Work to complete:
Repeat the listing exactly as given, omitting every image.

------

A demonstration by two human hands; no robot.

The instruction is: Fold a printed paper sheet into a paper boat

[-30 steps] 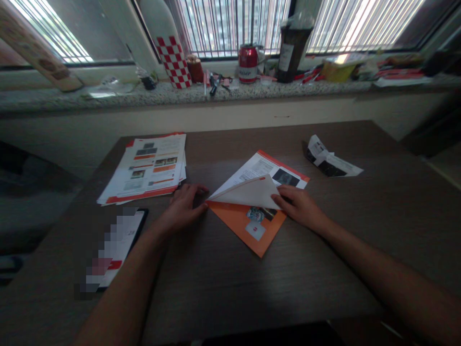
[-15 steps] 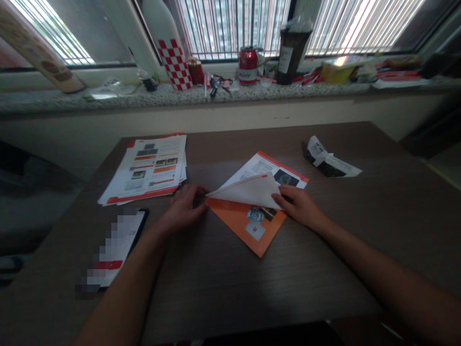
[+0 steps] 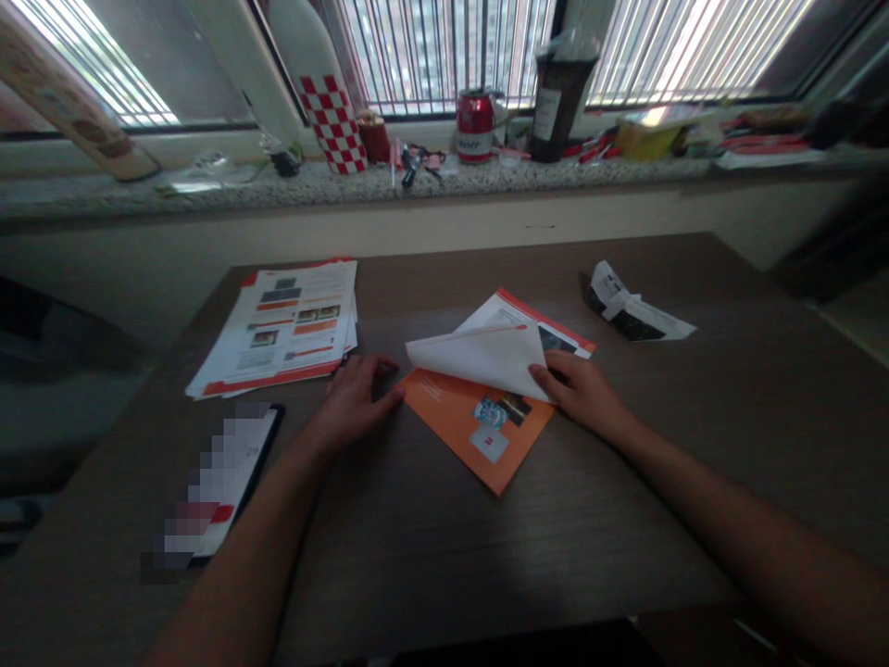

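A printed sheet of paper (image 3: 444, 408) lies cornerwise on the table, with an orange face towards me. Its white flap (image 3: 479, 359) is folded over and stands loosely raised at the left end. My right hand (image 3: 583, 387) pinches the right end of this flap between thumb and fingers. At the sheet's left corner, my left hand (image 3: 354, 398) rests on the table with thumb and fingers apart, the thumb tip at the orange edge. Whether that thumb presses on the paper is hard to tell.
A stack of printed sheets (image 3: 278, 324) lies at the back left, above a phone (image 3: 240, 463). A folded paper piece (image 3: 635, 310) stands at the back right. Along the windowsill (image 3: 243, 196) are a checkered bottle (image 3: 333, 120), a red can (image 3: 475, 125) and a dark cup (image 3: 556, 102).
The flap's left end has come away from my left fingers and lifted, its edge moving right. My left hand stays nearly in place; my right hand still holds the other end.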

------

Solution to this task:
A demonstration by two human hands; no robot.

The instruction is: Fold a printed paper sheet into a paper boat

[-30 steps] 
[-15 steps] 
[+0 steps] 

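A printed sheet of paper (image 3: 444, 408) lies cornerwise on the table, with an orange face towards me. Its white flap (image 3: 479, 359) is folded over and stands loosely raised at the left end. My right hand (image 3: 583, 387) pinches the right end of this flap between thumb and fingers. At the sheet's left corner, my left hand (image 3: 354, 398) rests on the table with thumb and fingers apart, the thumb tip at the orange edge. Whether that thumb presses on the paper is hard to tell.
A stack of printed sheets (image 3: 278, 324) lies at the back left, above a phone (image 3: 240, 463). A folded paper piece (image 3: 635, 310) stands at the back right. Along the windowsill (image 3: 243, 196) are a checkered bottle (image 3: 333, 120), a red can (image 3: 475, 125) and a dark cup (image 3: 556, 102).
The flap's left end has come away from my left fingers and lifted, its edge moving right. My left hand stays nearly in place; my right hand still holds the other end.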

The required response has been given in full.